On Behalf of | Apr 17, 2018 | Pedestrian Accidents |

In 2016, there were 5,987 pedestrian deaths in the United States. That was a 27 percent increase since 2007, according to a report from the Governors Highway Safety Association (GHSA). During this same time period, all other types of traffic fatalities dropped by 14 percent. It is believed that cell phones and marijuana are among the main culprits for the rise in pedestrian deaths.

In states where recreational marijuana use was legalized between 2012 and 2016, there has been an increase in pedestrian deaths. Specifically, there was a 16.4 percent increase between the first half of 2016 compared to the same time in 2017. During that same time period, there was a 5.8 decrease in pedestrian fatalities in all other states. However, there have been some question as to whether marijuana use on the part of drivers or pedestrians is responsible for those numbers.

A large number of pedestrian deaths can also be attributed to the absence of light. In 2016, 75 percent of all pedestrian deaths occurred at night. It is believed that the introduction of self-driving vehicles will make the roads safer for drivers and pedestrians.
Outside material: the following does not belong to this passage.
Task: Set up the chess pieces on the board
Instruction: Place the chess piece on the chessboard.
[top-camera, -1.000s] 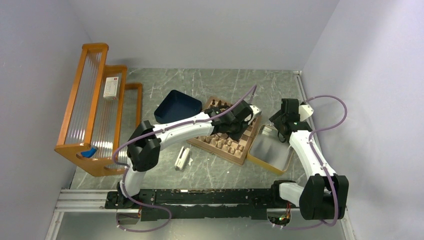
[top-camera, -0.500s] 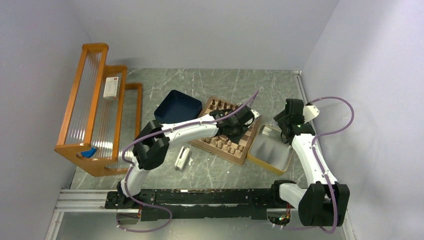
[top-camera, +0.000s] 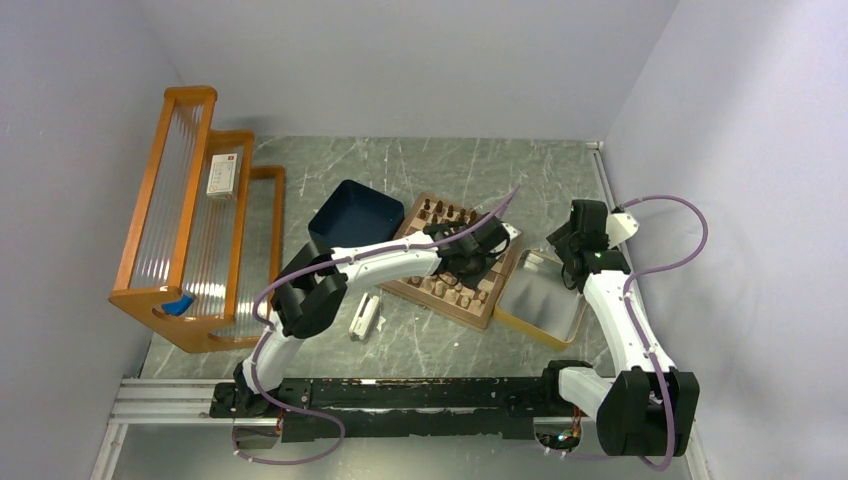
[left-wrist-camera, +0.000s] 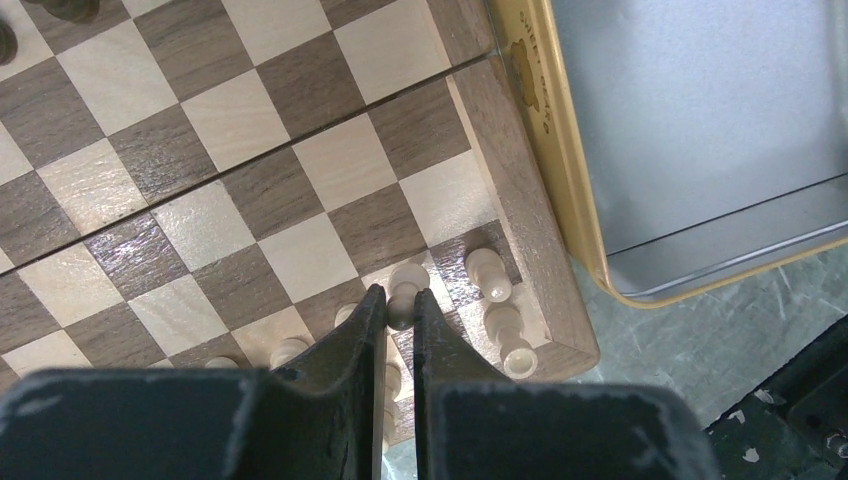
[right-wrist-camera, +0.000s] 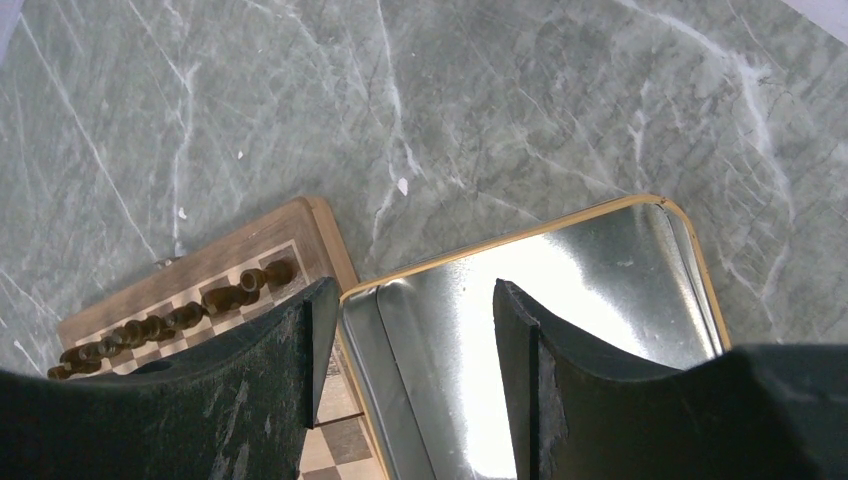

However, researchers say that more should be done, such as creating overpasses for pedestrians or sidewalks that protect them from vehicles. Timers at crosswalks should also be designed to give pedestrians enough time to cross the street.

If a person is hurt in a motor vehicle accident, he or she may be compensated for medical bills, lost wages and lost future earnings. The families of individuals who are killed in car accidents could choose to file a wrongful death suit. This is true if negligence caused the accident to occur. Negligence may include driving while impaired or using a phone while driving.